■ How to complete this task
For this exercise, reproduce the entries below exactly, but only from the line containing "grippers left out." through the line containing "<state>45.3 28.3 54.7", both included.

■ Recorded data
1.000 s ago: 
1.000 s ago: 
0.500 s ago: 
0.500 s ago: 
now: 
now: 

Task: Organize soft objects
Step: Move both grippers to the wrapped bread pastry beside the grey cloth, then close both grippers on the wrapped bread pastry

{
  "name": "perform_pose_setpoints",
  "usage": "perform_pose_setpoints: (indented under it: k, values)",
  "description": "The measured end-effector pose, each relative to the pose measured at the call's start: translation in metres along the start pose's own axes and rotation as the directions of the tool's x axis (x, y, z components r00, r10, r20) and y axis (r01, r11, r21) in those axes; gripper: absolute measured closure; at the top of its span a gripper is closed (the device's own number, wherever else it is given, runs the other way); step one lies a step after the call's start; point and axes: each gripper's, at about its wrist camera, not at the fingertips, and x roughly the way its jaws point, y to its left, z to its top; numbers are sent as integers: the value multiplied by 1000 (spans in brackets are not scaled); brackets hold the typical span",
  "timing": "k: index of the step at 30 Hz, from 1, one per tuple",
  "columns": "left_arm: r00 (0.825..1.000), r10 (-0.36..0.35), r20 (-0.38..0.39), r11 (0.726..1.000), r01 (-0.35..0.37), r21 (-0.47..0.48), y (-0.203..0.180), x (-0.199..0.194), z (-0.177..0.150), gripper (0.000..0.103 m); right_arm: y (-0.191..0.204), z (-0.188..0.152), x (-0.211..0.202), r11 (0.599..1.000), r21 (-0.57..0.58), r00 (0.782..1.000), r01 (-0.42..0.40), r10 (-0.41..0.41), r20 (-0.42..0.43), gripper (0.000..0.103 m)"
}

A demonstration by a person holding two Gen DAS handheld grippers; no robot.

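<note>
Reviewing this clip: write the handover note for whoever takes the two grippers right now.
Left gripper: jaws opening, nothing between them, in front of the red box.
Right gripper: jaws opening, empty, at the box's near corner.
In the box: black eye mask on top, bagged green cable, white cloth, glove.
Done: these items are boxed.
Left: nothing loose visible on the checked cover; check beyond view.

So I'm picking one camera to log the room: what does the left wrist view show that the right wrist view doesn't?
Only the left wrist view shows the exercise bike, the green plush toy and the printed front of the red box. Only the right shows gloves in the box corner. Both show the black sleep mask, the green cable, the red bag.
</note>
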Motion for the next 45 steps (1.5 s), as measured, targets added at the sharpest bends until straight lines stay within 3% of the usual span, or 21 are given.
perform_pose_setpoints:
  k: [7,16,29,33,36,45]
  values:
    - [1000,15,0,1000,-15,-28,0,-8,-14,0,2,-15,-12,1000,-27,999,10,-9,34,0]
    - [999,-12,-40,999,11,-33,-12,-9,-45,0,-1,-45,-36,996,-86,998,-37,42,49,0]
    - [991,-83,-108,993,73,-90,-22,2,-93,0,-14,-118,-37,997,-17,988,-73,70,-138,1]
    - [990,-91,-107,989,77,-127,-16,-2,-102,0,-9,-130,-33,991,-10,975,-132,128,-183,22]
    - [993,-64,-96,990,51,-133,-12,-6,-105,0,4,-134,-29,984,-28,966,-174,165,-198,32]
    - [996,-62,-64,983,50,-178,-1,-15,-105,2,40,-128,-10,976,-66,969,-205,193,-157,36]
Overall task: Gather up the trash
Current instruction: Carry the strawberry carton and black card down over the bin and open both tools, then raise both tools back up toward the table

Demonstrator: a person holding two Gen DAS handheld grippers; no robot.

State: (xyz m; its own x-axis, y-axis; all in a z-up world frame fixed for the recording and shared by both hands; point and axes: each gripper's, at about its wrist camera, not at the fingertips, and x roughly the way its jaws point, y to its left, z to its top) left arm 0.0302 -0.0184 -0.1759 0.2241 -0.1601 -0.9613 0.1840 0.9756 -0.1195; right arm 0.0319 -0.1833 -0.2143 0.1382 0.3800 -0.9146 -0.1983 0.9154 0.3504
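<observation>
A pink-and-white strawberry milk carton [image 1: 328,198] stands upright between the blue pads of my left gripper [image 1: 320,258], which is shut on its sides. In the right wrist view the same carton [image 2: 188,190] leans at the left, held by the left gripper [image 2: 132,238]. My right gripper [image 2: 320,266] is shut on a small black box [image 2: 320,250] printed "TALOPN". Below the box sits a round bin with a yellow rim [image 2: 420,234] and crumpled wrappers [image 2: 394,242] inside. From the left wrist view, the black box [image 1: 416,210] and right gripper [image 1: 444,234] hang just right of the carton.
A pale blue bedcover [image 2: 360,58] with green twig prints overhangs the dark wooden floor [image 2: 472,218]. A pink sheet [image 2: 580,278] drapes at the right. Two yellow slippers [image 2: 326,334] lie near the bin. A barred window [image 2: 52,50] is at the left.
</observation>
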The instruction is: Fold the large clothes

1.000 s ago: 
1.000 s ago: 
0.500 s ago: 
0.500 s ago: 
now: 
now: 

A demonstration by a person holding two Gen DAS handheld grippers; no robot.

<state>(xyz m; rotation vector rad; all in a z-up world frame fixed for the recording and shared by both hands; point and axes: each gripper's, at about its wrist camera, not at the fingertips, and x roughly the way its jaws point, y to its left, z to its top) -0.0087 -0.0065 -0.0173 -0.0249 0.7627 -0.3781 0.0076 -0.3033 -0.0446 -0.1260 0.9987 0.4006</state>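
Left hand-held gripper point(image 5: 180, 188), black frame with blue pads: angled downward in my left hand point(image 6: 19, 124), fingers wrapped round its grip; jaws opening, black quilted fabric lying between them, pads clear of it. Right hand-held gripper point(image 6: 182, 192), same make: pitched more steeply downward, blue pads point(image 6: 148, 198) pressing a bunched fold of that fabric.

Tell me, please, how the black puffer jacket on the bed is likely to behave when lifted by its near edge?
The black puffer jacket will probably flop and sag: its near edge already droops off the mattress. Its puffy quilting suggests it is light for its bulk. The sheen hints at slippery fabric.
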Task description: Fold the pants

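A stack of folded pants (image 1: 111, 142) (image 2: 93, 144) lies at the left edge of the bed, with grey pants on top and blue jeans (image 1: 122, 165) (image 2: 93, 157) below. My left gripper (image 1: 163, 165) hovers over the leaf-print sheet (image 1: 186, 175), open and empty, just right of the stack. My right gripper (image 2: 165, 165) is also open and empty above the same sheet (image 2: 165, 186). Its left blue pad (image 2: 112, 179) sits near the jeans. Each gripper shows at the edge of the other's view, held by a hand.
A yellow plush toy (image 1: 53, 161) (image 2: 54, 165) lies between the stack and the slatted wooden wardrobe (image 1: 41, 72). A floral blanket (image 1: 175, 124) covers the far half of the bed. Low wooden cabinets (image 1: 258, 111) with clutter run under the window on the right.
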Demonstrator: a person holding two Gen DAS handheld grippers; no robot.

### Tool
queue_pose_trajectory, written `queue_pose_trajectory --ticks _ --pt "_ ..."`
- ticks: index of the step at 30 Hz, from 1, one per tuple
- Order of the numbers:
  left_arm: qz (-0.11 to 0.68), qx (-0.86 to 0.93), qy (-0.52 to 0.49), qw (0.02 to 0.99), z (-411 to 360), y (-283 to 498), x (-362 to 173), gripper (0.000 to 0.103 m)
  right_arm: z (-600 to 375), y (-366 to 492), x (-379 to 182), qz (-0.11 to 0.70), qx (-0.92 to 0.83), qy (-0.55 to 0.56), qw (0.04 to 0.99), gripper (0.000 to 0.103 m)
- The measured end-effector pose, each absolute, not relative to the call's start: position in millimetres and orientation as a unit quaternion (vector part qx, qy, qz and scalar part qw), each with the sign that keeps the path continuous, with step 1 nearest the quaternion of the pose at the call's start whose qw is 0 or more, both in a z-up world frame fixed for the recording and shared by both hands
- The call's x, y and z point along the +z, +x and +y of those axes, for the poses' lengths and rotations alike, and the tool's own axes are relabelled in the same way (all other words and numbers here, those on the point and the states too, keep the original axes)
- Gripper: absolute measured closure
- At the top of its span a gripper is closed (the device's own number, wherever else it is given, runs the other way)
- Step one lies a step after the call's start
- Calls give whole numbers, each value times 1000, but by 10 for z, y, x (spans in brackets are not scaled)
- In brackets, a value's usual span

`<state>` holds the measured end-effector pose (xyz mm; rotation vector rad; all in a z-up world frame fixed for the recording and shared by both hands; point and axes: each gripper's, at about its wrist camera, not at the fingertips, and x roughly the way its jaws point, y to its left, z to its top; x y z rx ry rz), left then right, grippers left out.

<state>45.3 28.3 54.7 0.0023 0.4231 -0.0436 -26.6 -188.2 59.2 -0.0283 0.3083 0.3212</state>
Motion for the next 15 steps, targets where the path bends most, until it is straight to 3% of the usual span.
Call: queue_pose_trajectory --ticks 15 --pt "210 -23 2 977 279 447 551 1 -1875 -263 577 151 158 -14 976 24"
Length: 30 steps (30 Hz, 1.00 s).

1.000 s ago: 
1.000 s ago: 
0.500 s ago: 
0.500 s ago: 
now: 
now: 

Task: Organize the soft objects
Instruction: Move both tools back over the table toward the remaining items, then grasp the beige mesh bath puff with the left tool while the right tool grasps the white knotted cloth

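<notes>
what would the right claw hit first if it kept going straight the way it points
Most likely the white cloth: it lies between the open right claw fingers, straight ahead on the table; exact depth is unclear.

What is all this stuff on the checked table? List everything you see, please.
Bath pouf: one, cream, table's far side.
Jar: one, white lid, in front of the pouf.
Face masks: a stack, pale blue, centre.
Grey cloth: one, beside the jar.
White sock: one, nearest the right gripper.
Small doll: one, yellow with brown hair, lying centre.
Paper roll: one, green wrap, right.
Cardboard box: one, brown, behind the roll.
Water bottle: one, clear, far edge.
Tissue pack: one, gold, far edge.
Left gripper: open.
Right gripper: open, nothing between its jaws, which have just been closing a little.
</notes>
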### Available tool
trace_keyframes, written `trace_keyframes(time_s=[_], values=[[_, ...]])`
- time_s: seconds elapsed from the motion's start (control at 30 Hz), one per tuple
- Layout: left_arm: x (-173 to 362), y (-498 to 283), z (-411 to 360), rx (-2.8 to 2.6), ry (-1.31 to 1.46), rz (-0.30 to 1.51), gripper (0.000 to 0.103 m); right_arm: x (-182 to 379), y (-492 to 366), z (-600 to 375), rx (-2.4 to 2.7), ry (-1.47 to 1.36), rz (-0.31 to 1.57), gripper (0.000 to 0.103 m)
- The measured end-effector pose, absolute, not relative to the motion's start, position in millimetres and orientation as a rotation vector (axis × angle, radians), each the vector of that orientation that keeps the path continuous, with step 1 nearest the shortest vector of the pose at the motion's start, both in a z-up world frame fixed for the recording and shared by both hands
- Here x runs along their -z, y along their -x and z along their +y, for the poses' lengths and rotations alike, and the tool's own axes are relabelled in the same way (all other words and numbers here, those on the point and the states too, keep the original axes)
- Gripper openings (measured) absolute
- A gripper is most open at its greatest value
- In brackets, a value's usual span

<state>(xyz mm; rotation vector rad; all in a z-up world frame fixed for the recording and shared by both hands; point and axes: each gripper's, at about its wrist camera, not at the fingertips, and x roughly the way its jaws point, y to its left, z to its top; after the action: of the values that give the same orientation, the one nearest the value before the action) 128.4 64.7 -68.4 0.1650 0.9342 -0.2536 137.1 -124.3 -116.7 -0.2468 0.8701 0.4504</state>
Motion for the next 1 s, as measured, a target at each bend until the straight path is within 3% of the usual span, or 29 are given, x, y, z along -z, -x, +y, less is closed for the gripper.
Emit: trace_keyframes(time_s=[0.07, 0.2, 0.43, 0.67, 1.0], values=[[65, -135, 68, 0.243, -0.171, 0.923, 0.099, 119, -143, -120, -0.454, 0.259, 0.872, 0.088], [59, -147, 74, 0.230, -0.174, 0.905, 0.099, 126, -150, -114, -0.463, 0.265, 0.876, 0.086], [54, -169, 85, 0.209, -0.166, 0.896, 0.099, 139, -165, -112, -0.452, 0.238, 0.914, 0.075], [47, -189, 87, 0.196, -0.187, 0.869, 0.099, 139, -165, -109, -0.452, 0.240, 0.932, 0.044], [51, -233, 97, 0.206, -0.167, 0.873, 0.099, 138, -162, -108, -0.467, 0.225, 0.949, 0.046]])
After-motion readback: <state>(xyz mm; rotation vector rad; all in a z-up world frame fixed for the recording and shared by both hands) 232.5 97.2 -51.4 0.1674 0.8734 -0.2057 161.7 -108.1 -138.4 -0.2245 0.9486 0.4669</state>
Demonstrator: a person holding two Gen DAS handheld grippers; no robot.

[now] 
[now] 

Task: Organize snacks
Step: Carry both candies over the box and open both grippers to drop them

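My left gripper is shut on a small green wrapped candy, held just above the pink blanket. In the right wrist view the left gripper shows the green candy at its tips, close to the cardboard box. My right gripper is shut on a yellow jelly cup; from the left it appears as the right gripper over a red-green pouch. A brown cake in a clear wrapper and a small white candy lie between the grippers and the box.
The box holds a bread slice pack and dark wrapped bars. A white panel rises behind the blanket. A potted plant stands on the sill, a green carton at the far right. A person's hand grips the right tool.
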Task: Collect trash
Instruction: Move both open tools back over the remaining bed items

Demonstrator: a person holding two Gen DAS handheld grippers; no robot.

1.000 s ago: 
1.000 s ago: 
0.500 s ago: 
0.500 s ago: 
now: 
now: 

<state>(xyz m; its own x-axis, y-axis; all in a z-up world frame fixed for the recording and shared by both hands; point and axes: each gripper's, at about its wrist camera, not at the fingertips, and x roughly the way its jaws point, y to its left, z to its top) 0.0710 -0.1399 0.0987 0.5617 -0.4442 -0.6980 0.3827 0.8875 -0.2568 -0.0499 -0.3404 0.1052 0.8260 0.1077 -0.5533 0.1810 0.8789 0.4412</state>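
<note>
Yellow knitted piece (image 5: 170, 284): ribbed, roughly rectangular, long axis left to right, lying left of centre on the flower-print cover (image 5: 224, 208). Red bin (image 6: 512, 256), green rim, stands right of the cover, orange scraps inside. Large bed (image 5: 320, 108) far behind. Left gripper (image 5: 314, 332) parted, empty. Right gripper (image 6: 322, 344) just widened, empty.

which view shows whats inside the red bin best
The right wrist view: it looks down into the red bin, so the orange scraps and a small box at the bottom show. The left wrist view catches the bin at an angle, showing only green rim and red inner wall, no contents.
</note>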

■ Answer section
`<state>` holds the measured end-effector pose (xyz mm; rotation vector rad; all in a z-up world frame fixed for the recording and shared by both hands; point and axes: each gripper's, at about its wrist camera, not at the fingertips, and x roughly the way its jaws point, y to its left, z to its top; x y z rx ry rz), left then right, grippers left out.

<state>45.3 28.3 54.7 0.0023 0.4231 -0.0436 -26.6 -188.2 59.2 -0.0283 0.3083 0.3212</state>

The exercise has no further content.